» Your task
Give back exactly the lines from the beginning of the listing below to the line holding "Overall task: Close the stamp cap", both ends included; the pictures stay out.

» Records for the task
□ □ □ □

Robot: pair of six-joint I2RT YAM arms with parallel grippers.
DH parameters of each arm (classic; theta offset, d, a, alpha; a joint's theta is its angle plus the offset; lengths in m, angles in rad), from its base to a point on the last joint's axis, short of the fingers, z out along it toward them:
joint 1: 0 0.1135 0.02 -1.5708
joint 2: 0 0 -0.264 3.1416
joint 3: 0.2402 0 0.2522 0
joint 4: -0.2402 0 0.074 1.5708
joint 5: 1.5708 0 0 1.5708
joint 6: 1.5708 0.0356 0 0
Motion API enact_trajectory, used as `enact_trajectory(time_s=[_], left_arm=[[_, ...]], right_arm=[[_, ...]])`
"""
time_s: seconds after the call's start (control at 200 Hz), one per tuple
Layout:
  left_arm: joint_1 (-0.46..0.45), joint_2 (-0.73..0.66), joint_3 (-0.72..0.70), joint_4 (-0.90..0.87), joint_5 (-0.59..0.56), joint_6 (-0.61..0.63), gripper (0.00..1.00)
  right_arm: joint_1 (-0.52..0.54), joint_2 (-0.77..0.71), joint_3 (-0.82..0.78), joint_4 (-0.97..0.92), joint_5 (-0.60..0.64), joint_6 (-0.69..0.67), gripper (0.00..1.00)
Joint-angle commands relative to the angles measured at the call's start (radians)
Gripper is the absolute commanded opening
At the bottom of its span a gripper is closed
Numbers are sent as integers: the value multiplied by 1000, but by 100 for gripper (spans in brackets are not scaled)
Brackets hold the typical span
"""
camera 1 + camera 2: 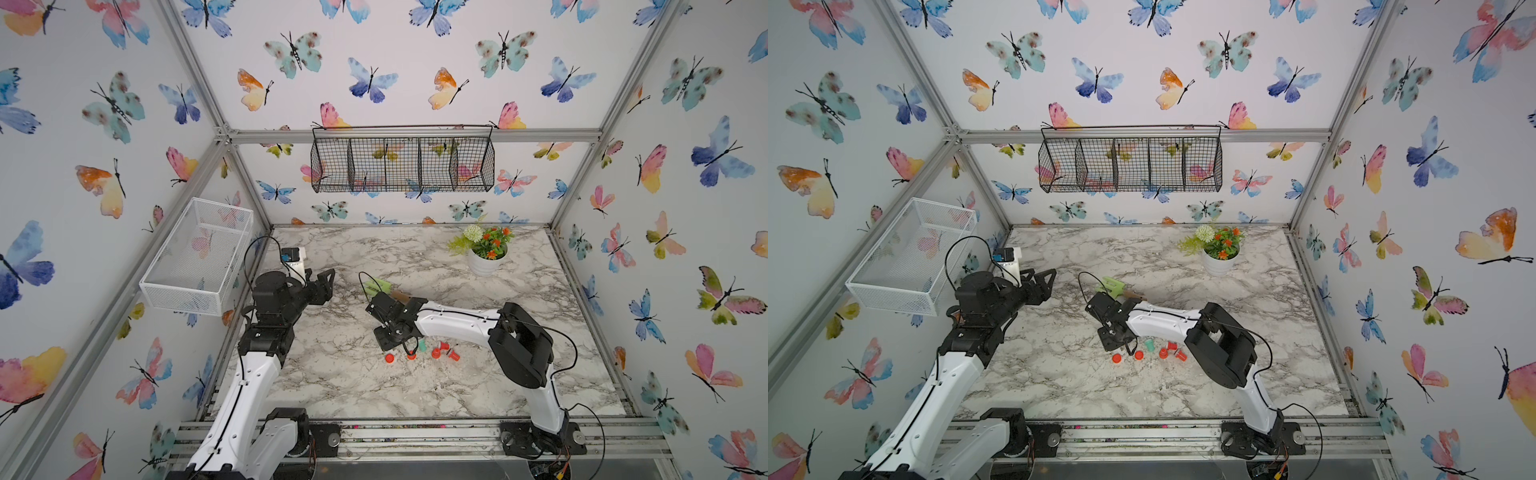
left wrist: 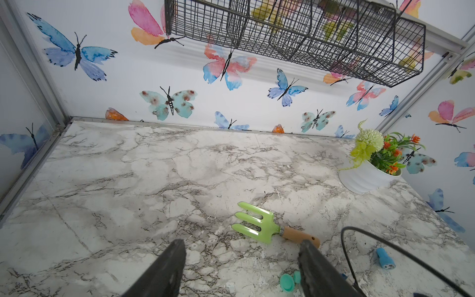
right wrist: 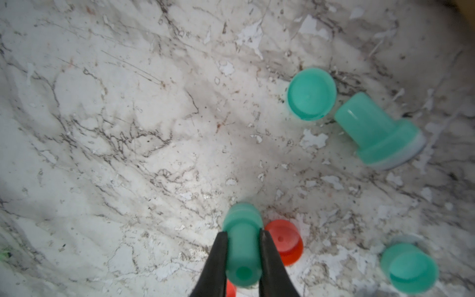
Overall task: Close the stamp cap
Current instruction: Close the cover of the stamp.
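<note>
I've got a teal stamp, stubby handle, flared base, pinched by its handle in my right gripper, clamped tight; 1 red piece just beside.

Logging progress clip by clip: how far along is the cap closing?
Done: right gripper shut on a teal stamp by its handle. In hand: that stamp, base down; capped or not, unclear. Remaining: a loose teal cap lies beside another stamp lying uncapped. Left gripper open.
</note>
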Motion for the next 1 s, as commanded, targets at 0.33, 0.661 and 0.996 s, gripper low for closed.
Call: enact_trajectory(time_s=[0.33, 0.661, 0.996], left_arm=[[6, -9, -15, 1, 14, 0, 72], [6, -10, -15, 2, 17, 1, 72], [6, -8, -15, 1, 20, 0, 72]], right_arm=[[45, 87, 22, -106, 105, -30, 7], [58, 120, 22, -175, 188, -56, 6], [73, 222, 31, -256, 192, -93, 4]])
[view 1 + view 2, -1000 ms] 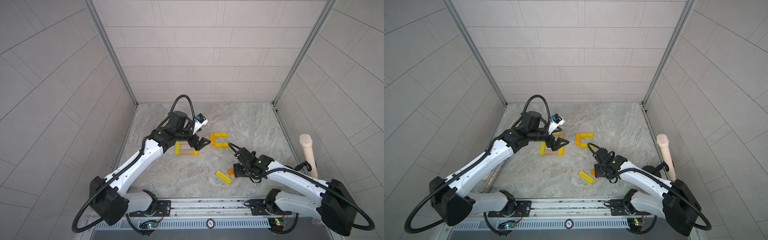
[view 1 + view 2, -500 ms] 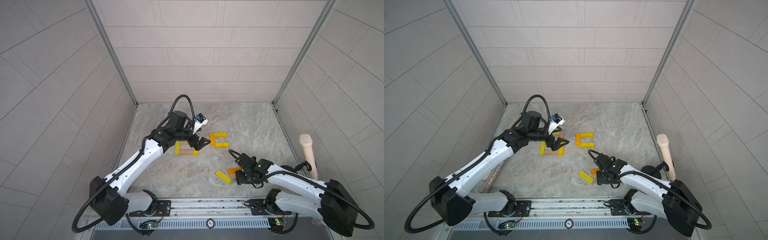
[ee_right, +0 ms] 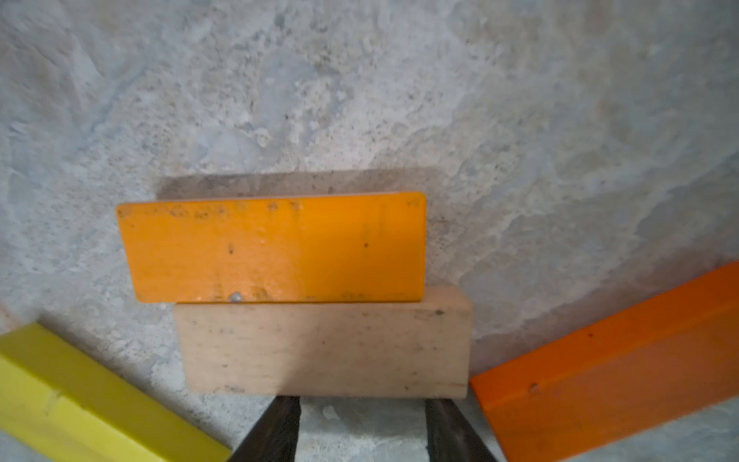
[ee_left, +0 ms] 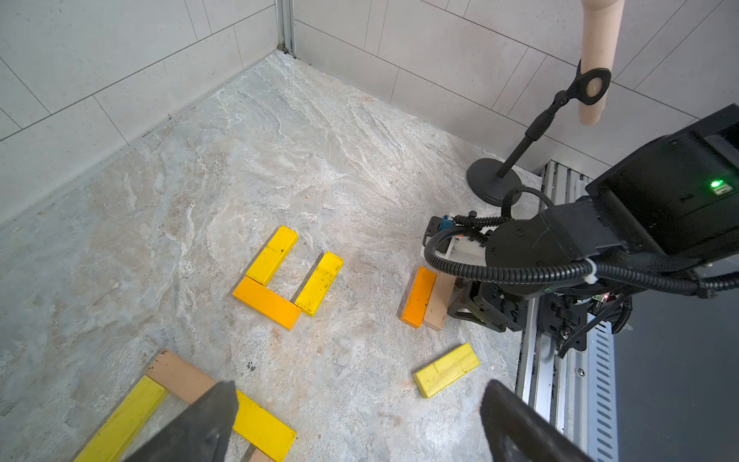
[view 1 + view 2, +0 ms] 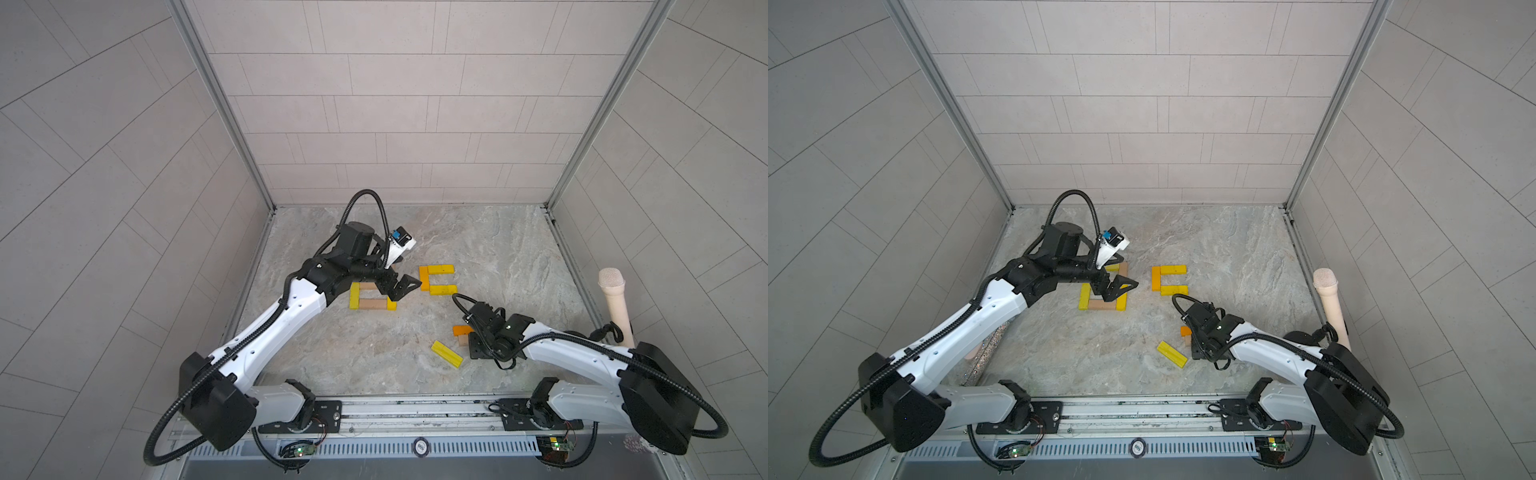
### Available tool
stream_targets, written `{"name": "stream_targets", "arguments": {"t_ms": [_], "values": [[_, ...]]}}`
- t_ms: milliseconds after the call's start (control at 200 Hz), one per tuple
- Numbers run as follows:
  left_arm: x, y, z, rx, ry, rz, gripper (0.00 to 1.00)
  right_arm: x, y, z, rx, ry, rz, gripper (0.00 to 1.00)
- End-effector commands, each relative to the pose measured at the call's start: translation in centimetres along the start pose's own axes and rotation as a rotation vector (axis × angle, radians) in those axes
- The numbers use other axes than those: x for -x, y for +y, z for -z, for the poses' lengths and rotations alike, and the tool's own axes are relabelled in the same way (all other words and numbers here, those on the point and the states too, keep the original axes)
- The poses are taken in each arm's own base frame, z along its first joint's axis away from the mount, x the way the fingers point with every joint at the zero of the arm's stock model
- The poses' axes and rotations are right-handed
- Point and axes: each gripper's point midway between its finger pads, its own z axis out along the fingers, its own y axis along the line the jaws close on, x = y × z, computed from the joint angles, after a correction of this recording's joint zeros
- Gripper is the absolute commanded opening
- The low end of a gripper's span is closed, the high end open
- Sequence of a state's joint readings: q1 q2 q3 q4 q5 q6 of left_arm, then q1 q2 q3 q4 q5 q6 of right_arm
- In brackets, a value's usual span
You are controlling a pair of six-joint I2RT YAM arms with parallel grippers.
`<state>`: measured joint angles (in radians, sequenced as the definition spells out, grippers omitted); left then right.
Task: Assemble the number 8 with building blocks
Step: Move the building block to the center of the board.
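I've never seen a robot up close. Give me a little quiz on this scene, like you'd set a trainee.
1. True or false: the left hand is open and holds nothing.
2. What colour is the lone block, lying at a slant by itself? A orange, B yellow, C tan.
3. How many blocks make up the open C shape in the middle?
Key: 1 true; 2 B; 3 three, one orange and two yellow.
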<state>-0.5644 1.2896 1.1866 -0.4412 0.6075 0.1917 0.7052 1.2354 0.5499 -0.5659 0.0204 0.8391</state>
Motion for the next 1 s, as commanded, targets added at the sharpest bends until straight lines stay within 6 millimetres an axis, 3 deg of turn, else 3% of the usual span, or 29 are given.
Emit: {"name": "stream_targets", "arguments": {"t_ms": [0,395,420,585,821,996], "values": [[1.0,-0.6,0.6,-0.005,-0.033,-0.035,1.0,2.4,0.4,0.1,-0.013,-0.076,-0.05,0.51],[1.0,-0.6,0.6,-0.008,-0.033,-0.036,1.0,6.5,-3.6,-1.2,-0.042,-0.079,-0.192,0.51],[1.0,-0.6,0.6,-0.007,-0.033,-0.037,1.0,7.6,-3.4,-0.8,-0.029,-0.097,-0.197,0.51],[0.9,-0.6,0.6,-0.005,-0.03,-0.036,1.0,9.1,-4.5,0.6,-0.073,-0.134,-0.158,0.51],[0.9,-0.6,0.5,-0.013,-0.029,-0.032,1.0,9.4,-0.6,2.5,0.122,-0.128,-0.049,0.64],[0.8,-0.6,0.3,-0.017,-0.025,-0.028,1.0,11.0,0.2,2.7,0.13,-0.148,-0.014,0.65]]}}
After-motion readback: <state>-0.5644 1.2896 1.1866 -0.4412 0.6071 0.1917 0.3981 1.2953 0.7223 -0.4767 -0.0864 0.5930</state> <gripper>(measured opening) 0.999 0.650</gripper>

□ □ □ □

» Finished exercise
Robot: pair of six-joint I2RT YAM arms with parallel grippers.
DH parameters of each arm (classic; theta offset, d, a, alpha; a joint's theta is its angle plus the offset; lengths in m, angles in rad), from its base to a point on the last joint's axis, short of the fingers, z out along it toward them:
joint 1: 0 0.1135 0.02 -1.5708
joint 2: 0 0 -0.264 3.1416
joint 3: 0.2402 0 0.2522 0
joint 4: -0.2402 0 0.074 1.5708
joint 5: 1.5708 0 0 1.5708
joint 6: 1.5708 0.0356 0 0
Motion API enact_trajectory, used as `enact_trajectory(time_s=[_], left_arm=[[_, ...]], right_arm=[[_, ...]])`
"""
time_s: seconds after the call's start (control at 200 Hz), one per tuple
Layout:
  left_arm: joint_1 (-0.46..0.45), joint_2 (-0.73..0.66), joint_3 (-0.72..0.70), joint_4 (-0.90..0.87), joint_5 (-0.59..0.56), joint_6 (-0.61..0.63), gripper (0.00..1.00)
  right_arm: joint_1 (-0.52..0.54), joint_2 (-0.77..0.71), joint_3 (-0.82..0.78), joint_4 (-0.97..0.92), joint_5 (-0.60..0.64), joint_6 (-0.69..0.67), gripper (0.00..1.00)
Joint-angle commands relative to the angles measured at the call's start (radians)
Gripper is the absolute commanded opening
At the bottom of its span a gripper is closed
Numbers are sent as integers: the value multiplied by 1000, but by 100 for gripper (spans in brackets are not scaled)
Brackets hold the typical span
"""
camera 1 + camera 2: 
left wrist: 
right wrist: 
Overall task: Close the stamp cap

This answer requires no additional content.